DUDAĞIM UÇUKLADI…
Hani hep diyorum ya bu siyasette bel altından vurmayı bıraksalar da siyaset siyasetliğinden utanmasa…
Ama velakin durum hiç öyle değilmiş geçenlerde fark ettim… Belden yukarı yapılan siyasette artık çirkefleşmeye başlamış.
Mesele bir gün işe gözleri kızarmış bir şekilde gitseniz kimse sormaz nedenini ama herkes kendi kafasında bir senaryo yazar. Önce kendi inanır sonra başlar başkalarını inandırmaya… Hatta kandırmaya desek daha yerinde olur!
Saçlarınızı bile özenle tarayacak vaktinizin, isteğinizin olmadığı zamanlardan geçersiniz sorarlar ‘’seni kim dağıttı’’ diye.
Süslenip sokağa bile çıkamazsınız ‘’hayırdır kime süslendin sen’’ diyenlerle çevrili bir dünya etrafınızı çevrelemişken.
Yirmi yaşında evli birde çocuğunuz varsa koca meraklısısınızdır bir grup insanın gözünde.
Aynı grup 30 yaşlarında bekâr alımlı bir kıza evde kalmış kız muamelesi yaparlar.
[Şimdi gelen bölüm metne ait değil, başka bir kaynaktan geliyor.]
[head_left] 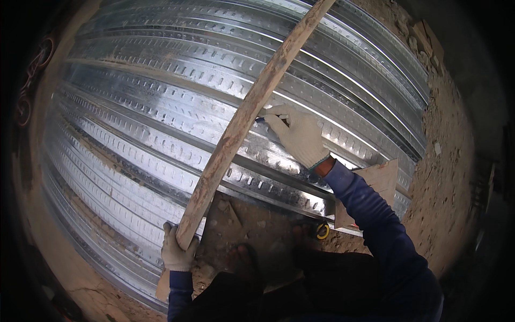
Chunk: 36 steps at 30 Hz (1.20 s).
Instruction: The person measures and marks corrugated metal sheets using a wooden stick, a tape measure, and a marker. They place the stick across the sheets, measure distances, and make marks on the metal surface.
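Note:
A long rough wooden plank point(236, 126) lies slantwise across ribbed, shiny metal decking sheets point(177, 115). At its near end my left hand point(177, 250), in a cream knit glove, is closed round the wood. My right hand point(298, 133), gloved the same way, is beside the plank's right edge, about midway along it. Its fingers pinch a small dark blue, pen-like tool point(260, 119) whose tip points at the plank's edge. Most of that tool is hidden by the glove.
A tan board point(378, 185) lies under my right forearm. Near my feet, a round yellow-and-black object point(322, 231) rests by the sheets' near edge. Rough dirt point(442, 177) borders the right side. A bicycle point(33, 80) stands at the far left.

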Motion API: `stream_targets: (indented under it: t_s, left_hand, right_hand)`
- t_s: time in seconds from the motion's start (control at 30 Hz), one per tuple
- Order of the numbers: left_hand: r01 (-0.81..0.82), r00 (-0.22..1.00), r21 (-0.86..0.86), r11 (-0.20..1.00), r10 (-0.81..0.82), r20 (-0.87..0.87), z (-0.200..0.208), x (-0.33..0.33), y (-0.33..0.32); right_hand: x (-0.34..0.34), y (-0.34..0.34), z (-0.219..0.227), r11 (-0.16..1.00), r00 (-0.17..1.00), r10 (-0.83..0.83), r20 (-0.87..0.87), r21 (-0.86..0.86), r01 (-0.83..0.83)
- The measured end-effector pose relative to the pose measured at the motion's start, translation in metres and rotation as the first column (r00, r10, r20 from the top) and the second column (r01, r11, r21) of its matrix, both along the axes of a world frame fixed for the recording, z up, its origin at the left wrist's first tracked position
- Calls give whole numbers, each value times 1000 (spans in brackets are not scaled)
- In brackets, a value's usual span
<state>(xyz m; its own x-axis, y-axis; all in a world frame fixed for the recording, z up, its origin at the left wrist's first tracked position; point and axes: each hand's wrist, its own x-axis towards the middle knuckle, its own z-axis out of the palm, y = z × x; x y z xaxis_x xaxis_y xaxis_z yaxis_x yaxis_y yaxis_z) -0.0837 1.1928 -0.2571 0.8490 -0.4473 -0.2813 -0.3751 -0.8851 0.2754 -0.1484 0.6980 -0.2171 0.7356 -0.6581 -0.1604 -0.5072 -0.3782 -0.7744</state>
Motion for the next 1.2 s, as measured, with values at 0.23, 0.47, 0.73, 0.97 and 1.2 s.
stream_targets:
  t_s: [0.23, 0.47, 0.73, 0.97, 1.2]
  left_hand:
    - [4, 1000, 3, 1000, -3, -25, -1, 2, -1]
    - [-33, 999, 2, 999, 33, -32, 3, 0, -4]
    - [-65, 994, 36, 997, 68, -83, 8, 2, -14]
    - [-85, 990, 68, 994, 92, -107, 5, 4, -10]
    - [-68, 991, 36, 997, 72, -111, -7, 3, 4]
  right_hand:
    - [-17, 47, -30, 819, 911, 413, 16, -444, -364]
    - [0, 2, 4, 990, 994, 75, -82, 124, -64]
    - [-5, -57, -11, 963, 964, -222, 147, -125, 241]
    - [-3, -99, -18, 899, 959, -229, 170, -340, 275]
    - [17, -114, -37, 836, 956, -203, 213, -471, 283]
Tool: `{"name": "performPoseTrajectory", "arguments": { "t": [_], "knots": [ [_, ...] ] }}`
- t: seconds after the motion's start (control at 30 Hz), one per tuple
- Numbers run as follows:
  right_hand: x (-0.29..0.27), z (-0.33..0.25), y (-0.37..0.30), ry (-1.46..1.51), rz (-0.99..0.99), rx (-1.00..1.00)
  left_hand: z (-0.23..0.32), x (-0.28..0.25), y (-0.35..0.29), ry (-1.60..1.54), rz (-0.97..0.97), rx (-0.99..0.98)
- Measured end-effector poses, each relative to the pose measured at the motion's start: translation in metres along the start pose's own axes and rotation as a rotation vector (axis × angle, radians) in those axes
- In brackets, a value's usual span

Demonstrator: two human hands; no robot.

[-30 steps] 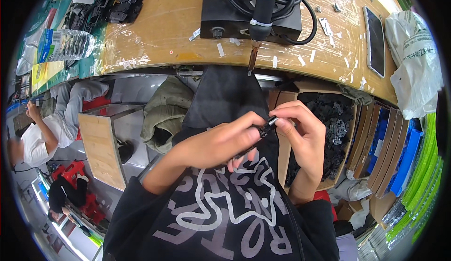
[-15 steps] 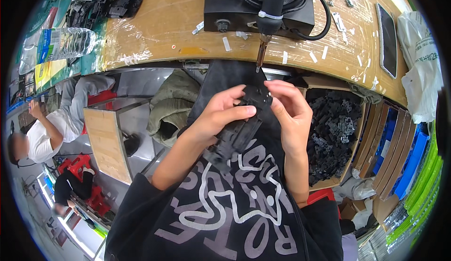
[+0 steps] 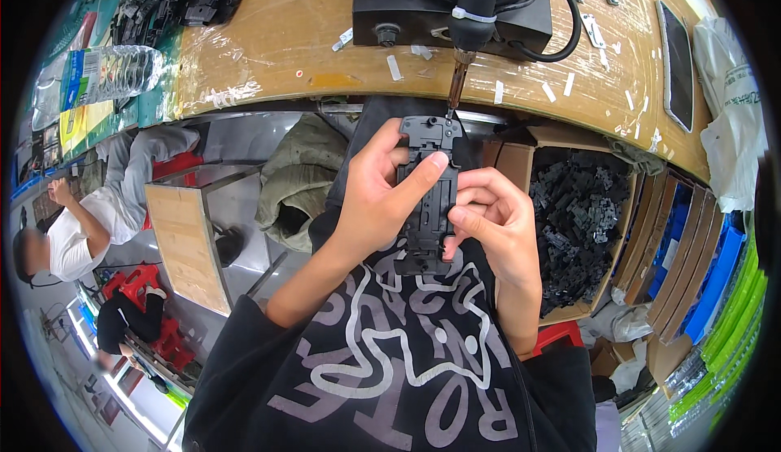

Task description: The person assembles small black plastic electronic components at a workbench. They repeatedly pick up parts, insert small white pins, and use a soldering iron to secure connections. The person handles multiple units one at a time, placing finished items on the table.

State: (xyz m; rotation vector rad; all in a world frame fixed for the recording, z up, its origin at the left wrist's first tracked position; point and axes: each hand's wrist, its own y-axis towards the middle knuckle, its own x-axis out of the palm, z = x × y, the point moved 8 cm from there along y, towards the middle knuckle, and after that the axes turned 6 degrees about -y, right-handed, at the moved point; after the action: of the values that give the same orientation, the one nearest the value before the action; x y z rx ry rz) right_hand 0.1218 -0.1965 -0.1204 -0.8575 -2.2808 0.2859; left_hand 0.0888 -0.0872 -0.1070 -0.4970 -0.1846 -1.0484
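A long black plastic part (image 3: 431, 200) with moulded recesses is held upright in front of my chest. My left hand (image 3: 382, 187) is closed round its left side, thumb across its face. On the other side, my right hand (image 3: 492, 220) is closed at the part's right edge, its fingers curled and a fingertip showing lower down by the same edge. Above hangs an electric screwdriver (image 3: 472, 25), its bit pointing down and meeting the part's top right corner by a small screw; whether they touch, I cannot tell.
A black box with coiled cable (image 3: 447, 33) stands on the workbench (image 3: 260, 53). A phone (image 3: 675, 65) lies at the right. Black parts fill a carton (image 3: 578, 232) beside me. A water bottle (image 3: 114, 74) lies at left. People sit farther left.
The black part has turned from tilted to upright, its face now showing, and moved up to the screwdriver bit. My right hand has dropped from its top to its right edge.
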Motion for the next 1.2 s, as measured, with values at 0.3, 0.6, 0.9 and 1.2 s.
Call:
{"name": "performPoseTrajectory", "arguments": {
  "t": [0.3,0.6,0.9,1.2],
  "knots": [
    [-0.0015,0.0006,-0.0002,-0.033,0.039,-0.013,0.0,-0.0004,-0.0003,0.028,0.011,0.0],
    [-0.0019,-0.0012,-0.0013,-0.036,0.069,-0.034,0.0022,-0.0005,0.0008,0.045,0.023,0.024],
    [-0.0024,-0.0039,-0.0003,-0.066,0.079,-0.044,0.0042,0.0009,0.0015,0.055,0.026,0.032],
    [-0.0009,-0.0054,0.0009,-0.045,0.107,-0.062,0.0052,0.0007,0.0026,0.011,0.031,0.047]
  ]
}}
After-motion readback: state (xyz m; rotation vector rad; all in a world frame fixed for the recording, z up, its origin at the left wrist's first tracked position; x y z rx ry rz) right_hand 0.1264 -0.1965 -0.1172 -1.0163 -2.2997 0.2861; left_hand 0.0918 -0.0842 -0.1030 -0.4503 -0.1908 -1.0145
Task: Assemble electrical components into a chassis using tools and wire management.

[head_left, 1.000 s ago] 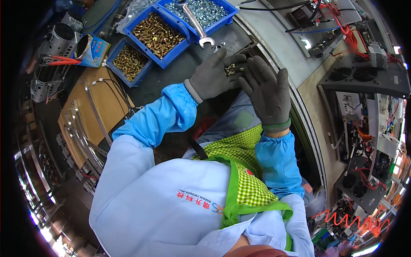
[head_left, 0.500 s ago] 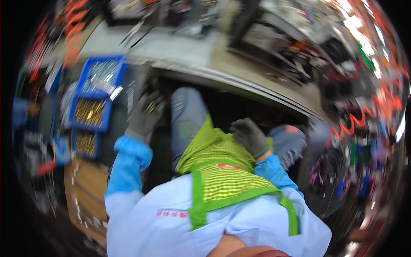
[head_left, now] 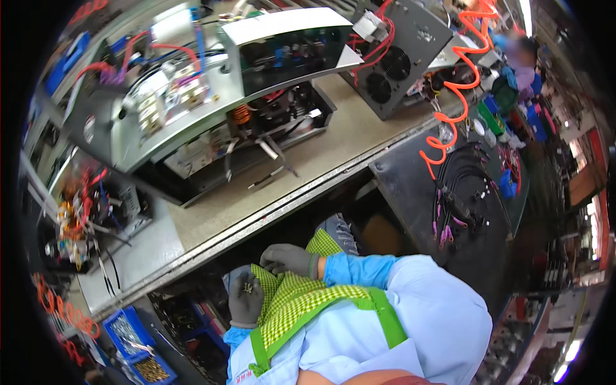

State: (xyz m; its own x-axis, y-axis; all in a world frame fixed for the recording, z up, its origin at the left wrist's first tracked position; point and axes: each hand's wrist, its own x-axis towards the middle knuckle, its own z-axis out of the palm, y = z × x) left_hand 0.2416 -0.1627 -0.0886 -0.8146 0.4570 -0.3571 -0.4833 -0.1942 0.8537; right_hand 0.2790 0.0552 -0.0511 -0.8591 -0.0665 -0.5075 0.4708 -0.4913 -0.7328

Bilmezler nasibi kısmeti, bir kuşun bile zamansız ötemeyeceğini…
Hoş kendileri edepten, hayâdan nasip alsalardı insanlara çamur, iftira atmaya cesaret bile edemezlerdi.
Ve siz hiçbir zaman onların istediği gibi bir insan olamazsınız! Çünkü o insanlar kendi açıklarını sizin kusurlarınızla kapatmaya çalışırlar her daim.
Yani diyorum ki iftiralara, asılsız dedik olara, çamurlara, yaftalara hazır olda yaşamak lazım.
Sizi;
Kendinize baktığınızda ‘’Süslü’’ ,
Kendinizi bıraktığınızda ‘’Pasaklı’’ yapan bir sistemde orta yolu bulmak çok zordur. Hele ki birde makamınız, paranız yoksa…
Ama biliyoruz ki diğer tarafta ikisi de geçmez kulun kula ettiği yarına kalırda; yanına kalmaz…
Dudağımda ki uçuktan bahsedecektim aslında ama laf nerelerden nerelere gitti.
Geçenlerde dudağım uçukladı, öyle şeyler duydum ki uçuğum utandı uçukluğundan! Ne var ne yok ALLAH'A havale ettim, sonra biliyorum ki ALLAH sabredenlerle birlikte, HAK Haklının yanında!
Sonsöz;
Cenneti ve cehennemi yalnızca bir tarafta aramak beyhude;
Ama velakin karar günü o büyük akıbet mahşerde!